:: Task directions ::
Each record below needs to be written out exactly as it reads.

(Data extracted from a collection)
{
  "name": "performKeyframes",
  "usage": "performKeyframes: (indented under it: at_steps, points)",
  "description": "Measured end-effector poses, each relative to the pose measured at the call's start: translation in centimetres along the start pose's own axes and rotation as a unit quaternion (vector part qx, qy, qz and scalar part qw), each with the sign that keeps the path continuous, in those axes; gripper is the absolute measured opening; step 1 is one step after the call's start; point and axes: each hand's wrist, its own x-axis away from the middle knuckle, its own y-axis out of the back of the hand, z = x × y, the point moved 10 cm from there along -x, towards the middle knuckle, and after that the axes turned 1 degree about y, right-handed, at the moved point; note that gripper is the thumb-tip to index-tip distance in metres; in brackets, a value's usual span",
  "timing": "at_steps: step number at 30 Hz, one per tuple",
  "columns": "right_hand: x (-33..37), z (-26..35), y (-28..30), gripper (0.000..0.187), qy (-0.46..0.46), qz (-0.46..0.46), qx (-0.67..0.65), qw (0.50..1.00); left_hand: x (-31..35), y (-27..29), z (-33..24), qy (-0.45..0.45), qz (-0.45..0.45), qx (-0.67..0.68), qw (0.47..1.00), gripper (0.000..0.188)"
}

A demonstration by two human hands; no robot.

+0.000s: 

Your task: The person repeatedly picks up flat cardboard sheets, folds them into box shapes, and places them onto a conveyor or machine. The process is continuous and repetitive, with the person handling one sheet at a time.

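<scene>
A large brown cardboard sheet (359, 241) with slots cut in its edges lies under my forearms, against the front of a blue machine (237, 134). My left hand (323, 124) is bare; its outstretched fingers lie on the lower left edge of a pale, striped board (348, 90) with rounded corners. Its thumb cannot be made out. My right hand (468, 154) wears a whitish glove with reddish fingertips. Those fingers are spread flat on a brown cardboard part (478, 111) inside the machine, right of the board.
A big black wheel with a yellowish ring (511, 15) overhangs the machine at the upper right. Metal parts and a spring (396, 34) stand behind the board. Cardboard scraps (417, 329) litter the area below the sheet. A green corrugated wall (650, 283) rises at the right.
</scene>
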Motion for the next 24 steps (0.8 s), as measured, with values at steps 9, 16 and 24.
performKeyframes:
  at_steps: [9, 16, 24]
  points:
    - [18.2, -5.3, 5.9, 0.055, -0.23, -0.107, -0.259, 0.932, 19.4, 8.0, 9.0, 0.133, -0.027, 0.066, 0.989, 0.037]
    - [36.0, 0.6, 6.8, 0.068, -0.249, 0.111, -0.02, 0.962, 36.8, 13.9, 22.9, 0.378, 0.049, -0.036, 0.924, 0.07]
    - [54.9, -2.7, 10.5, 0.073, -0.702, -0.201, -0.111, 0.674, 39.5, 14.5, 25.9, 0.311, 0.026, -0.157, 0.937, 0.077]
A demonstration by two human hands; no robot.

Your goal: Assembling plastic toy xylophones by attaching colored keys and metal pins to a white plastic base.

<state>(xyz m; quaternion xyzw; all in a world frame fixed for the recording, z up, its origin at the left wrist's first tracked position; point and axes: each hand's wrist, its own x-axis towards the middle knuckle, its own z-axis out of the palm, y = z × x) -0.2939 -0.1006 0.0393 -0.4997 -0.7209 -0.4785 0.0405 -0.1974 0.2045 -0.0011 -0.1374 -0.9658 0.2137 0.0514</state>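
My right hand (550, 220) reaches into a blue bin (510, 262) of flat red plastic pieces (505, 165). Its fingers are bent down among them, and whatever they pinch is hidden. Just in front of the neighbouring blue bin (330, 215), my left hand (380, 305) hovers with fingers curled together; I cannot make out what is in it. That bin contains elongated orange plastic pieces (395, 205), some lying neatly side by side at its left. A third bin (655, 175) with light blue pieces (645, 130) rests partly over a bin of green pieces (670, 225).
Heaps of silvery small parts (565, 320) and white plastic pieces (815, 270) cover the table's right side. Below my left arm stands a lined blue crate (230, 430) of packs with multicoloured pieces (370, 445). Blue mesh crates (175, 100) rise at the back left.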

:: Written reply ::
{
  "name": "performKeyframes",
  "usage": "performKeyframes: (indented under it: at_steps, points)",
  "description": "Measured end-effector poses, each relative to the pose measured at the call's start: translation in centimetres along the start pose's own axes and rotation as a unit quaternion (vector part qx, qy, qz and scalar part qw), each with the sign that keeps the path continuous, in those axes; gripper is the absolute measured opening; step 1 is one step after the call's start; point and axes: each hand's wrist, its own x-axis away from the middle knuckle, its own y-axis out of the back of the hand, z = x × y, the point moved 10 cm from there along -x, towards the middle knuckle, and after that the axes turned 1 degree about y, right-handed, at the moved point; note that gripper is the thumb-tip to index-tip distance in metres; in brackets, a value's usual span",
  "timing": "at_steps: step number at 30 Hz, one per tuple",
  "columns": "right_hand: x (-33..37), z (-26..35), y (-28..30), gripper (0.000..0.187), qy (-0.46..0.46), qz (-0.46..0.46), qx (-0.67..0.65), qw (0.50..1.00); left_hand: x (-31..35), y (-27..29), z (-33..24), qy (-0.45..0.45), qz (-0.45..0.45), qx (-0.67..0.68), qw (0.47..1.00), gripper (0.000..0.188)"
}

A demonstration by two human hands; no robot.

+0.000s: 

Your task: The person repeatedly picks up flat cardboard sheets, folds them into box shapes, and places them onto a conveyor or machine. The process is continuous and repetitive, with the person handling one sheet at a time.

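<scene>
A large brown cardboard sheet (359, 241) with slots cut in its edges lies under my forearms, against the front of a blue machine (237, 134). My left hand (323, 124) is bare; its outstretched fingers lie on the lower left edge of a pale, striped board (348, 90) with rounded corners. Its thumb cannot be made out. My right hand (468, 154) wears a whitish glove with reddish fingertips. Those fingers are spread flat on a brown cardboard part (478, 111) inside the machine, right of the board.
A big black wheel with a yellowish ring (511, 15) overhangs the machine at the upper right. Metal parts and a spring (396, 34) stand behind the board. Cardboard scraps (417, 329) litter the area below the sheet. A green corrugated wall (650, 283) rises at the right.
</scene>
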Motion for the next 24 steps (0.8 s), as measured, with values at steps 9, 16 and 24.
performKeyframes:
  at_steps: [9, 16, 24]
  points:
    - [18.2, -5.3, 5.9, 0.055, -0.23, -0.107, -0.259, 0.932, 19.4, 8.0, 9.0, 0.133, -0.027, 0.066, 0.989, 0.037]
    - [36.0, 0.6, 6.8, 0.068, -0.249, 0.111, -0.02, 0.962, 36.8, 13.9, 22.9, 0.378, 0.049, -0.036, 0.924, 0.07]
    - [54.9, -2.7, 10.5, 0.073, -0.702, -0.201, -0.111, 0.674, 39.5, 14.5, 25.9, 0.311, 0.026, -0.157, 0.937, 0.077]
A demonstration by two human hands; no robot.

Your goal: Assembling plastic toy xylophones by attaching colored keys and metal pins to a white plastic base.

<state>(xyz m; quaternion xyzw; all in a world frame fixed for the recording, z up, its origin at the left wrist's first tracked position; point and axes: each hand's wrist, its own x-axis towards the middle knuckle, its own z-axis out of the palm, y = z × x) -0.2939 -0.1006 0.0393 -0.4997 -0.7209 -0.4785 0.0405 -0.1974 0.2045 -0.0011 -0.1374 -0.9658 0.2137 0.0514</state>
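My right hand (550, 220) reaches into a blue bin (510, 262) of flat red plastic pieces (505, 165). Its fingers are bent down among them, and whatever they pinch is hidden. Just in front of the neighbouring blue bin (330, 215), my left hand (380, 305) hovers with fingers curled together; I cannot make out what is in it. That bin contains elongated orange plastic pieces (395, 205), some lying neatly side by side at its left. A third bin (655, 175) with light blue pieces (645, 130) rests partly over a bin of green pieces (670, 225).
Heaps of silvery small parts (565, 320) and white plastic pieces (815, 270) cover the table's right side. Below my left arm stands a lined blue crate (230, 430) of packs with multicoloured pieces (370, 445). Blue mesh crates (175, 100) rise at the back left.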

This exercise has been answered in full.